(INSTRUCTIONS FOR THE TASK)
With the pictures removed, write out the full listing below exactly.

(INPUT DATA)
________________________

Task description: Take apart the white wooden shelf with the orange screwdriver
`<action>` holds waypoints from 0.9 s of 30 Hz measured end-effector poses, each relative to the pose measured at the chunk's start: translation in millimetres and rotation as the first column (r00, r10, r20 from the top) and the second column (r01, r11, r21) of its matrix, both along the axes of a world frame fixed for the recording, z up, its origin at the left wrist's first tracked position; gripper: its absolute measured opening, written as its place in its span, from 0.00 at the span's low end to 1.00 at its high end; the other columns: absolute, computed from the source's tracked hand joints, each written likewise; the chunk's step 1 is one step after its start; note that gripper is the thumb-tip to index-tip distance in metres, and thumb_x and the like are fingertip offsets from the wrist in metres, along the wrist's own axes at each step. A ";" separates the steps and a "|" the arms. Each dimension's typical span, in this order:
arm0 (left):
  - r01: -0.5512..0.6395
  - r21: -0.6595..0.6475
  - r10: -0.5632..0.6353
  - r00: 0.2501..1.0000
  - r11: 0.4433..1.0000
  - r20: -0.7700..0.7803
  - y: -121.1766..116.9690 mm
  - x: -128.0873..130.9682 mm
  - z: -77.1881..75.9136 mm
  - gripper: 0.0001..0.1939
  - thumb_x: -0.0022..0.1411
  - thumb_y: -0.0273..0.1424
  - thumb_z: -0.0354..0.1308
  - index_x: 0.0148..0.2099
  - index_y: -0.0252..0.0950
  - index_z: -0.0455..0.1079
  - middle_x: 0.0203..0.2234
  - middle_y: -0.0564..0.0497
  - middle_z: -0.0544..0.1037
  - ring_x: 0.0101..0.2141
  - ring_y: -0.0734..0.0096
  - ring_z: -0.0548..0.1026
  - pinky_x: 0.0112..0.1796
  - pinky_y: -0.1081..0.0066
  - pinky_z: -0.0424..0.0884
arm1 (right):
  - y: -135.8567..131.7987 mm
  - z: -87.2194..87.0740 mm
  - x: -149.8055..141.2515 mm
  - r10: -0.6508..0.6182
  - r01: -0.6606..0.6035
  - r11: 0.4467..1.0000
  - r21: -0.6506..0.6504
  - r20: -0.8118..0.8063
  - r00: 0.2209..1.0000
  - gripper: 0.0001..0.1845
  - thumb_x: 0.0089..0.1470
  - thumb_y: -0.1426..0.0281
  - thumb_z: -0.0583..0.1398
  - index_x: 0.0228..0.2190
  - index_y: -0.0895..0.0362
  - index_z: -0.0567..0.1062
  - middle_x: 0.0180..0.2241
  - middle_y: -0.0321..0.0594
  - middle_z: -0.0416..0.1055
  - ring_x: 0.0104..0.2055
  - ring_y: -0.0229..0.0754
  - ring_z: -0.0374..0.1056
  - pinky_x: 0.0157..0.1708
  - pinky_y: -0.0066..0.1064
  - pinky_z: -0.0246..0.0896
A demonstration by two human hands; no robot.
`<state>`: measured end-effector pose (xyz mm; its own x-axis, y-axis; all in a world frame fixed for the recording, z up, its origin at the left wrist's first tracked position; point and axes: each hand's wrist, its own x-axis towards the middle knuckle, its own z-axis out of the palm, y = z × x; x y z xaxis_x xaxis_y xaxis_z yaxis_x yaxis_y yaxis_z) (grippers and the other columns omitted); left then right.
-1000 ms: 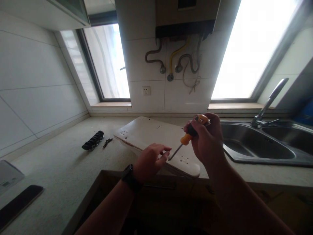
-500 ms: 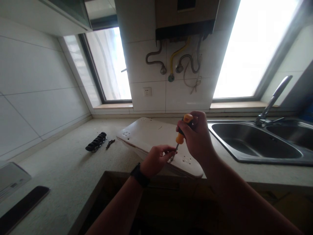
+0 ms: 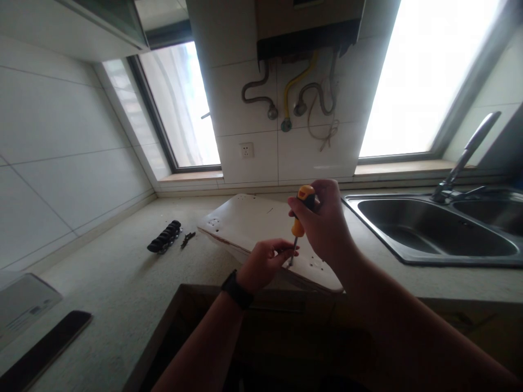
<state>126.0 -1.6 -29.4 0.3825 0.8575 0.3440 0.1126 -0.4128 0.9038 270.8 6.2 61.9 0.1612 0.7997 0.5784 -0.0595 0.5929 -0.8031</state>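
Note:
A screwdriver (image 3: 298, 226) with a yellow and black handle is gripped near its top by my right hand (image 3: 322, 215). Its shaft slants down to the near edge of a white board (image 3: 249, 220) that has groups of small holes near its ends. My left hand (image 3: 267, 264), with a dark watch on the wrist, pinches around the lower shaft close to the tip. Whether a screw sits under the tip is too small to make out. The board lies on the worktop, its front edge jutting a little past the counter.
A black rack-like piece (image 3: 164, 236) and a small dark metal part (image 3: 188, 239) lie left of the board. A dark flat bar (image 3: 49, 348) and a white box (image 3: 28, 302) are at the far left. On the right is a steel sink (image 3: 402, 258) with a tap (image 3: 466, 155).
The view has shifted slightly. The screwdriver now stands a little more upright, and my right hand has turned slightly around its handle. My left hand stays at the shaft.

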 end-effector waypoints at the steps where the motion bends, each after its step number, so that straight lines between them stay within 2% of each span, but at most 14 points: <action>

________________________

(RESPONSE)
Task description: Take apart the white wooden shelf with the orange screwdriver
`<action>` holds waypoints from 0.9 s of 30 Hz measured end-effector poses, each relative to the pose measured at the chunk's start: translation in millimetres and rotation as the first column (r00, r10, r20 from the top) and the second column (r01, r11, r21) of its matrix, both along the axes of a world frame fixed for the recording, z up, its origin at the left wrist's first tracked position; gripper: its absolute measured opening, written as its place in its span, from 0.00 at the span's low end to 1.00 at its high end; the other columns: absolute, computed from the source's tracked hand joints, each written likewise; the chunk's step 1 is one step after its start; note that gripper is the thumb-tip to index-tip distance in metres, and thumb_x and the like are fingertip offsets from the wrist in metres, along the wrist's own axes at each step. A ";" separates the steps and a "|" the arms. Each dimension's typical span, in this order:
arm0 (left):
  - r01: -0.5512..0.6395
  - r21: -0.6595..0.6475
  - r10: -0.5632..0.6353
  - r00: 0.2501..1.0000
  - r11: 0.4433..1.0000
  - r20: -0.7700..0.7803
  - y: -121.1766..116.9690 mm
  - x: -128.0873..130.9682 mm
  - z: -77.1881..75.9136 mm
  - gripper: 0.0001..0.1939
  - thumb_x: -0.0022..0.1411
  - thumb_y: -0.0273..0.1424
  - thumb_z: -0.0354..0.1308
  - index_x: 0.0148..0.2099
  - index_y: -0.0252..0.0950
  - index_z: -0.0455..0.1079
  - middle_x: 0.0203..0.2234
  - middle_y: -0.0564..0.0497
  - middle_z: -0.0544..0.1037
  - ring_x: 0.0101..0.2141
  - ring_y: -0.0734..0.0096
  - ring_z: -0.0548..0.1026
  - pinky_x: 0.0112..0.1796
  - pinky_y: -0.1081..0.0066
  - pinky_z: -0.0424..0.0884
arm1 (right):
  - y: -135.8567..131.7987 mm
  - z: -87.2194..87.0740 mm
  - x: -149.8055..141.2515 mm
  - r10: -0.6508..0.6182
  - r01: -0.6606..0.6035
  - r11: 0.4467..1.0000
  - r21: -0.6506..0.6504
  - r20: -0.8118..0.8063
  - r00: 0.2209..1.0000
  - gripper: 0.0001..0.1845
  - thumb_x: 0.0089..0.1470
  - thumb_y: -0.1426..0.0281
  - thumb_z: -0.0583..0.1398
  - index_x: 0.0228..0.2190
  - index_y: -0.0895..0.0362
  - index_z: -0.0567..0.1062
  - middle_x: 0.0180..0.2241
  - middle_y: -0.0321..0.0594
  - middle_z: -0.0416..0.1055
  - ring_x: 0.0104..0.2055
  - ring_y: -0.0229..0.0754
  - ring_z: -0.0374..0.1056
  - pinky_x: 0.0157..0.1708
  - pinky_y: -0.0066..0.1064
  - pinky_z: -0.0246..0.0896
A demonstration by two human hands; no robot.
`<state>`: measured end-effector pose (xyz mm; its own x-axis, y-axis; all in a world frame fixed for the recording, z up, its origin at the left wrist's first tracked position; point and axes: each hand's wrist, its own x-axis towards the middle knuckle, its own z-axis out of the palm, y = z × x; x y z xaxis_x xaxis_y xaxis_z yaxis_x yaxis_y yaxis_z) (grippers and the other columns omitted); left then right.
-1000 ms: 
-500 ms: 
+0 ms: 
<state>126.0 -1.6 -29.4 0.3825 0.8575 0.3440 0.1126 -0.4128 0.9038 270.8 6.2 61.9 0.1612 0.7997 0.5784 -0.0595 0.5929 -0.8031</state>
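Note:
A screwdriver (image 3: 298, 226) with a yellow and black handle is gripped near its top by my right hand (image 3: 322, 215). Its shaft slants down to the near edge of a white board (image 3: 249, 220) that has groups of small holes near its ends. My left hand (image 3: 267, 264), with a dark watch on the wrist, pinches around the lower shaft close to the tip. Whether a screw sits under the tip is too small to make out. The board lies on the worktop, its front edge jutting a little past the counter.
A black rack-like piece (image 3: 164, 236) and a small dark metal part (image 3: 188, 239) lie left of the board. A dark flat bar (image 3: 49, 348) and a white box (image 3: 28, 302) are at the far left. On the right is a steel sink (image 3: 402, 258) with a tap (image 3: 466, 155).
The view has shifted slightly. The screwdriver now stands a little more upright, and my right hand has turned slightly around its handle. My left hand stays at the shaft.
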
 end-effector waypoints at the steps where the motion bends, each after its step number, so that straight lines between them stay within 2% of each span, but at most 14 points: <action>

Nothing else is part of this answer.